While top oil companies struggle with slumping revenues following a more than halving of prices since mid-2014 after years of spectacular growth, their production has persistently grown as projects sanctioned earlier in the decade come on line.

Overall production at the world’s seven biggest oil and gas companies is set to rise by about 9 per cent between 2015 and 2018, according to analysts’ estimates.

With an expected recovery in prices, the increased production should boost cash flow and secure generous dividend payouts, which had forced companies to double borrowing throughout the downturn.

“There are a lot of projects coming on stream over the next three years that will support cash flow and ultimately dividend,” said the Barclays analyst Lydia Rainforth.

And despite a drop in new project approvals, companies have throughout the downturn cleared a number of mammoth undertakings such as Statoil’s Johan Sverdrup oilfield off Norway and Eni’s Zohr gas development off the Egyptian coast.

Others opted to acquire new production, such as Royal Dutch Shell, which bought its smaller rival BG Group for US$54 billion this year, and ExxonMobil through investments in Papua New Guinea and Mozambique.

Shell is expected to see the strongest growth among its peers over the next two years at 8 per cent, according to BMO Capital Markets.

Production is unlikely to drop after 2020, and could post modest growth as companies continue to bring projects onstream, albeit at a slower pace, said the BMO analyst Brendan Warn.

The French oil major Total, for example, plans to clear three major projects by 2018 – the Libra offshore oilfield in Brazil, the Uganda onshore project and the Papua LNG project – that will begin production after 2020.

“We won’t see 5 to 10 per cent growth that we’ve seen from companies in recent years. It will be closer to 1 or 2 per cent,” Mr Warn said.

Capital spending, or capex, for the sector is set to drop from a record $220bn in 2013 to around $140bn in 2017 before modestly recovering, according to Barclays.

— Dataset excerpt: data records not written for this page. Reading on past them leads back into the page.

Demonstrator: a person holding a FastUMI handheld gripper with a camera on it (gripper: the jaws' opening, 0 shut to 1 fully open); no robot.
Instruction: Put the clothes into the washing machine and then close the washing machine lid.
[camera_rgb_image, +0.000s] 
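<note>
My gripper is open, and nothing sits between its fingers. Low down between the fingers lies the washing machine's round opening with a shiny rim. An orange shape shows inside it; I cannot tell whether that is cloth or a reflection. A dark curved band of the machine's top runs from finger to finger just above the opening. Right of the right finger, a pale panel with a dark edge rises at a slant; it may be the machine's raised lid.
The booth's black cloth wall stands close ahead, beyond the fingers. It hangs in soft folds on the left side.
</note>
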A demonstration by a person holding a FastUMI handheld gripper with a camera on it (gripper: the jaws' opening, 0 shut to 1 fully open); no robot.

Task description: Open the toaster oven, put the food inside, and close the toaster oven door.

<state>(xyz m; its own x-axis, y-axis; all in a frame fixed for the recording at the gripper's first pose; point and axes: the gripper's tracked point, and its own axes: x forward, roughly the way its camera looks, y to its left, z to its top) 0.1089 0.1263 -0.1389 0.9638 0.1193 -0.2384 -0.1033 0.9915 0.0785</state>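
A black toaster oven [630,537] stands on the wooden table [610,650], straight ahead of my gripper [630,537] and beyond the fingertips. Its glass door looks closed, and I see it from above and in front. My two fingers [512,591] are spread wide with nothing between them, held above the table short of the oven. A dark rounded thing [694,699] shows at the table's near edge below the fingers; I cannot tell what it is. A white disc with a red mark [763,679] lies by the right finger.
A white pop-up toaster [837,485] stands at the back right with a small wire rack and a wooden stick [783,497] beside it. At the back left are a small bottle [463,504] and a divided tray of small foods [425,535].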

But companies have learnt to do more with the money after slashing expenditure and tens of thousands of jobs, while the cost of services such as rig hiring dropped sharply throughout the downturn.

“2017 is the sweet spot for integrated companies. It took two to three years to adjust to the drop in oil prices, and a lot of the efficiencies introduced in recent years will roll into 2017, when projects kick in and free cash flow will improve,” Mr Rainforth said.

The resilience is mostly due to new gas projects coming on stream as companies shift towards the less polluting hydrocarbon that is expected increasingly to displace oil demand in coming decades.

The slower pace of project development after a decade of rapid growth that was accompanied by soaring costs will help companies, Mr Warn said.

“That is much more sustainable for a major that will reduce the number of large capex projects.”